It boggles the mind to look at the dirtiest of American cities like New York and calculate the relatively short period of time the baby country of the US has had to accumulate such formidable filth. Conversely, traveling through Europe offers a glimpse into eras long gone by, with so many structures still standing that have survived more centuries than America has even existed.
One such place is the restaurant Piwnica Świdnicka, located in Wrocław, the largest city in Western Poland. Piwnica Świdnicka is reportedly the oldest restaurant in all of Europe, having opened “around 1273.” When we’re discussing actual medieval times, we have to be mindful of the fact that there is not always accurate record-keeping that we can access today like it was saved on an external hard drive.
Still, there is documentation to date Piwnica Świdnicka back to that time, and what’s even more remarkable is that the building doesn’t exist today as a broken-down shell, museum piece, or dusty relic, but rather a robust, fully functioning restaurant that’s bustling with diners like it was nearly a century ago.

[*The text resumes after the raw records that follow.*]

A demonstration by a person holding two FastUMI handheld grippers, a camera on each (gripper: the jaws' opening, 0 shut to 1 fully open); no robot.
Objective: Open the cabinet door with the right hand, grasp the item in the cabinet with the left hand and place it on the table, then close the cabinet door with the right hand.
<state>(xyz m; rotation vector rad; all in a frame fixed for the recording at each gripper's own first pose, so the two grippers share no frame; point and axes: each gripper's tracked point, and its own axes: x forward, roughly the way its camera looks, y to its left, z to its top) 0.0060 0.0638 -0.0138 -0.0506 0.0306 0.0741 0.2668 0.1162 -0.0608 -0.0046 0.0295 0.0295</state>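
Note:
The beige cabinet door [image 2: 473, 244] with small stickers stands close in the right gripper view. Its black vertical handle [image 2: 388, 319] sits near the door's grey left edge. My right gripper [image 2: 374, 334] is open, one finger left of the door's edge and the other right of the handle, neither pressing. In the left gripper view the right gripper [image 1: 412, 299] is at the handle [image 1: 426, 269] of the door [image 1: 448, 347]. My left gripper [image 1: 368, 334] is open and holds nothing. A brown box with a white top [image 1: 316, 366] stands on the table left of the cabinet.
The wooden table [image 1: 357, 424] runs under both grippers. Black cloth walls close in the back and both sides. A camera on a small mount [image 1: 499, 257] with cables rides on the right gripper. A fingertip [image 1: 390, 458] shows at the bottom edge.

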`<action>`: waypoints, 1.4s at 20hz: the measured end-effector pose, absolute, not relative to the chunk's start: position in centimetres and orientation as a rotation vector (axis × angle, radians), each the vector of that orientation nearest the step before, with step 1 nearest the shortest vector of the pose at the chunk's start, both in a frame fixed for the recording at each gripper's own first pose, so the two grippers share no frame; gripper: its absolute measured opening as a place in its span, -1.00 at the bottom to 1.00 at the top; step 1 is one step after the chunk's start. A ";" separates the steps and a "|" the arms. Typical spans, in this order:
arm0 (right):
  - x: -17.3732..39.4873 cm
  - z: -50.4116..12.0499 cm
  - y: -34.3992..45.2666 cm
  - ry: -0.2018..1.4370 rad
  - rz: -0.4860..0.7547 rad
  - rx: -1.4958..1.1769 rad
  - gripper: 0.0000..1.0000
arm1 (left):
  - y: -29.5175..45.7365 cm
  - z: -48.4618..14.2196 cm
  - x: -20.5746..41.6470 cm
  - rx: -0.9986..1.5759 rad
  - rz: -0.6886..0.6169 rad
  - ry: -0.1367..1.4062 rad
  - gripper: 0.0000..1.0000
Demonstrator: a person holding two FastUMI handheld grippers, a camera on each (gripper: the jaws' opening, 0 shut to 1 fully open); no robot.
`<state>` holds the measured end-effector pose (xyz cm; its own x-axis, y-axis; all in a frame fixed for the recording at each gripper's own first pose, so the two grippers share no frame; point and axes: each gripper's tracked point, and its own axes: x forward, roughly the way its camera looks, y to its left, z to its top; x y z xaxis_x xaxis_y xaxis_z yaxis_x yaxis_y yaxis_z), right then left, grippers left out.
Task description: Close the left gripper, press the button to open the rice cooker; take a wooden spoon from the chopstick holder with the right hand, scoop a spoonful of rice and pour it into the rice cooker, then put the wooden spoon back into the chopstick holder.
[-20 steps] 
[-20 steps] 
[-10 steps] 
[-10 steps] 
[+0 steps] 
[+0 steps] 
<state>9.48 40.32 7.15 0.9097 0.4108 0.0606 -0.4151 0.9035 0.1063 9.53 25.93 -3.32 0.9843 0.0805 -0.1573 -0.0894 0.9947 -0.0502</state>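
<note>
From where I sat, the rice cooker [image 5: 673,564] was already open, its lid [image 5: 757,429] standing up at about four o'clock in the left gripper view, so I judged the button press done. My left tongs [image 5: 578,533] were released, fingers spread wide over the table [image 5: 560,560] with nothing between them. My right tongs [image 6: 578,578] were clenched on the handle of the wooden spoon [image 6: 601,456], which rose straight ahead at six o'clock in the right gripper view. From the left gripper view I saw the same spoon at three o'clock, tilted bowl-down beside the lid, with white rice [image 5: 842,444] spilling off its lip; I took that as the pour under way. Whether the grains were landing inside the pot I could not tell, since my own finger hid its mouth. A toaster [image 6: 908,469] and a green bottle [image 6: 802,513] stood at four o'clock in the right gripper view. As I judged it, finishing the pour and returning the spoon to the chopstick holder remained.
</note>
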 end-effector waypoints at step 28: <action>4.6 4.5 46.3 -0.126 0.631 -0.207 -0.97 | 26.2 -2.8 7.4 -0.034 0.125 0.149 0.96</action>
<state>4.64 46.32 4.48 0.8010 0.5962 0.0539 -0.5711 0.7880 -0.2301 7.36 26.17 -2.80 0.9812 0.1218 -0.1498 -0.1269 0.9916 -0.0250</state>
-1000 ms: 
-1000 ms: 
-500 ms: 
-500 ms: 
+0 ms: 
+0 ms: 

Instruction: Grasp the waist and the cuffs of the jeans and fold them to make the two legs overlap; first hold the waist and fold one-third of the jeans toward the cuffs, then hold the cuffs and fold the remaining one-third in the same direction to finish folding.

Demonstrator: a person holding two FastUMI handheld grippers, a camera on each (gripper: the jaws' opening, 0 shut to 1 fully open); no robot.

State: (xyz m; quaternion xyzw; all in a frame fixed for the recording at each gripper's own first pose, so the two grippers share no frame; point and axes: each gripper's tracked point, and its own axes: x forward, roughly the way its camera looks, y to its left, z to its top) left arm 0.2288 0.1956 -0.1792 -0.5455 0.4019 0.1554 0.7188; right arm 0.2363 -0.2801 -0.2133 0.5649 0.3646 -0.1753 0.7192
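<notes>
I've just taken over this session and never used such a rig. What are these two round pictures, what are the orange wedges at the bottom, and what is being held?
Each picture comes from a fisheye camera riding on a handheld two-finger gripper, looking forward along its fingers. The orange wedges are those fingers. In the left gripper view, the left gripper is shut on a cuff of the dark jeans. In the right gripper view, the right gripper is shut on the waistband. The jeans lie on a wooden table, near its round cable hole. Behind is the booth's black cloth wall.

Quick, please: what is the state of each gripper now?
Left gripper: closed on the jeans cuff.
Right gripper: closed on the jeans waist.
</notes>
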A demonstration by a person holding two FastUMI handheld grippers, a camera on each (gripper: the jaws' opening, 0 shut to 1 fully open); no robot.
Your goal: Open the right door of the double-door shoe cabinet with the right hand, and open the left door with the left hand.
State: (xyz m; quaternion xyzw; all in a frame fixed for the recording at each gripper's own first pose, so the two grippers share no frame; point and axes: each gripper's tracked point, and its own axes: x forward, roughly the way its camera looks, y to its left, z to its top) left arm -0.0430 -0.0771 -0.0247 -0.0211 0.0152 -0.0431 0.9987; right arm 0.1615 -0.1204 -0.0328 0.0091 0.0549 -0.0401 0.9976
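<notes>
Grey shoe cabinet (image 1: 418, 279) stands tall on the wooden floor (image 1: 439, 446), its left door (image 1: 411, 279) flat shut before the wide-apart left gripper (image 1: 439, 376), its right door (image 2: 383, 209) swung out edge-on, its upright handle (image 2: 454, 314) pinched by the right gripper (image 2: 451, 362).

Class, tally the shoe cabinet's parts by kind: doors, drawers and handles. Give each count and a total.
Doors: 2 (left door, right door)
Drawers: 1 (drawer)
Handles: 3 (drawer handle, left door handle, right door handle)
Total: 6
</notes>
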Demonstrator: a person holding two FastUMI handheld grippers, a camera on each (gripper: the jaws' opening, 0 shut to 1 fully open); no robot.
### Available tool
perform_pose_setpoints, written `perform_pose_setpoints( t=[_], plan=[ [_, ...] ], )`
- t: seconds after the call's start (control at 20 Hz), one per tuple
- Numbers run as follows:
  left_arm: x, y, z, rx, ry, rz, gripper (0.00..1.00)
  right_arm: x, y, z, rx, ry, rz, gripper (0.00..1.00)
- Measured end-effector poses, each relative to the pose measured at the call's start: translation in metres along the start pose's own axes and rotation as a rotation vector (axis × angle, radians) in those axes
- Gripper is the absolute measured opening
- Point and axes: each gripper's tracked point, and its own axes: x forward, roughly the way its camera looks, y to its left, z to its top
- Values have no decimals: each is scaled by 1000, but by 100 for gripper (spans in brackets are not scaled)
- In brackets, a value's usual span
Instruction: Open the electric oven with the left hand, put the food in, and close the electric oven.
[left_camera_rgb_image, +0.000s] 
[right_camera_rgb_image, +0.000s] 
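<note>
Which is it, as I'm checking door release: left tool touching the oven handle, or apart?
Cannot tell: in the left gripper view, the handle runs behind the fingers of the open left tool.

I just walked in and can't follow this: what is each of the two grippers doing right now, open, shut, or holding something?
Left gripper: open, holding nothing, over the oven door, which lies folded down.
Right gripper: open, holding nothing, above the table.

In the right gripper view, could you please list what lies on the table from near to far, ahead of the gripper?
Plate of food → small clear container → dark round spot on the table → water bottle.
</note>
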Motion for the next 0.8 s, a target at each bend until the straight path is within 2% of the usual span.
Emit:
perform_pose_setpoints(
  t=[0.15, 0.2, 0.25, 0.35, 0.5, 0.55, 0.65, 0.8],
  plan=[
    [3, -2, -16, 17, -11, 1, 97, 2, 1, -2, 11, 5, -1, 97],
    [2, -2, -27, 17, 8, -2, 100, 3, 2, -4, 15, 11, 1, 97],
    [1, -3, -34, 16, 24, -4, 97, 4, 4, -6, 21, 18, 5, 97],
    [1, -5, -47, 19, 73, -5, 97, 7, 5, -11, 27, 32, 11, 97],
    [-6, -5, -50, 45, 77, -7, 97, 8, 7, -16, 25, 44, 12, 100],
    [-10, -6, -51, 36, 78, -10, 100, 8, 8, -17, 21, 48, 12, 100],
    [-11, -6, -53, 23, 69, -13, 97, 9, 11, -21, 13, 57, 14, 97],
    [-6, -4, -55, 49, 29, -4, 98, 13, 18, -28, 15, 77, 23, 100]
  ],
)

The restaurant is located in the Market Square, in the basement of the Old Town Hall. Its name loosely translates to Świdnicka Cellar, or Beer Cellar, since Świdnicka is a type of barley beer named for the town of the barley’s origin, the Silesian town Świdnica. The restaurant was constructed for the noble purpose of ensuring a steady flow of beer production, because the law at the time required distribution of any beer brewed outside of Wroclaw to be regulated by the city council, which could be done conveniently in the basement of the town hall.
The cellar was repeatedly renovated and extended to accommodate more guests until the fifteenth century, when it reached its final, current overall shape. In 1519 the cellar’s vestibule was joined with the main tunnel to more easily facilitate rolling barrels from the nearby brewery. After all, that beer is everyone’s main concern, right?
Of course a full menu was developed, featuring national culinary treat pierogi, because it’s good to have a nice meal at a restaurant and one needs something in one’s stomach to sop up all that beer. Efforts were made to maintain a decent ambiance and not make Piwnica Świdnicka into a simple beer hall or pub, however. There are existing records from 1731 indicating that such saloon-ish activities as playing cards, smoking, and swearing were banned in the restaurant. Even music was regulated, with an orchestra playing only two nights a week, nothing more.
Piwnica Świdnicka has not endured nearly 750 years without suffering, though — no place has. It’s withstood natural disasters and man-made wars, although, luckily, the actions of war did not cause appreciable damage. Still, its facilities shared the fate of other public facilities in the city, succumbing to a large extent of devastation and looting.
There were major renovations in 1904 to add electricity, then again in 1936, and yet again in 1960. A terrible flood in 1997 did some damage, but the Old Town landmark was restored once again, and is fully functional as a contemporary restaurant with history in every inch of its 1,700 square meters. And hey, if there happens to be a crack in the foundation or a bit of dirt on the facade, remember that the place is almost 750 years old. It’s earned its dirt.